Report the lines of the material that carry the string "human".

== Segment start ==

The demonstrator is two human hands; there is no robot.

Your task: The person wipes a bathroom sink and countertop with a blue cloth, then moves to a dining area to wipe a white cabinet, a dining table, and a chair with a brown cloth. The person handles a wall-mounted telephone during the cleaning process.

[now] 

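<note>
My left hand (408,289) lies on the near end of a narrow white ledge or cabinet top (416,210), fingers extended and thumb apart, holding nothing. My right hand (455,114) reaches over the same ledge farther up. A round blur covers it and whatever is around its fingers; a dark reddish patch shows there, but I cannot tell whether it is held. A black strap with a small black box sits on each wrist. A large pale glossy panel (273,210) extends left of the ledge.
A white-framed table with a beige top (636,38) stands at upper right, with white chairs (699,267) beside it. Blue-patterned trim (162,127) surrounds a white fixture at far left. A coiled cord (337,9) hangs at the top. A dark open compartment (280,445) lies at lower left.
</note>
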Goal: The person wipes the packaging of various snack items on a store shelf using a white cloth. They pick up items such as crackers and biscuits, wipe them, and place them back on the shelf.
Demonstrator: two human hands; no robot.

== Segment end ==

PROBLEM SOLUTION:
The demonstrator is two human hands; there is no robot.
Demonstrator: two human hands; no robot.

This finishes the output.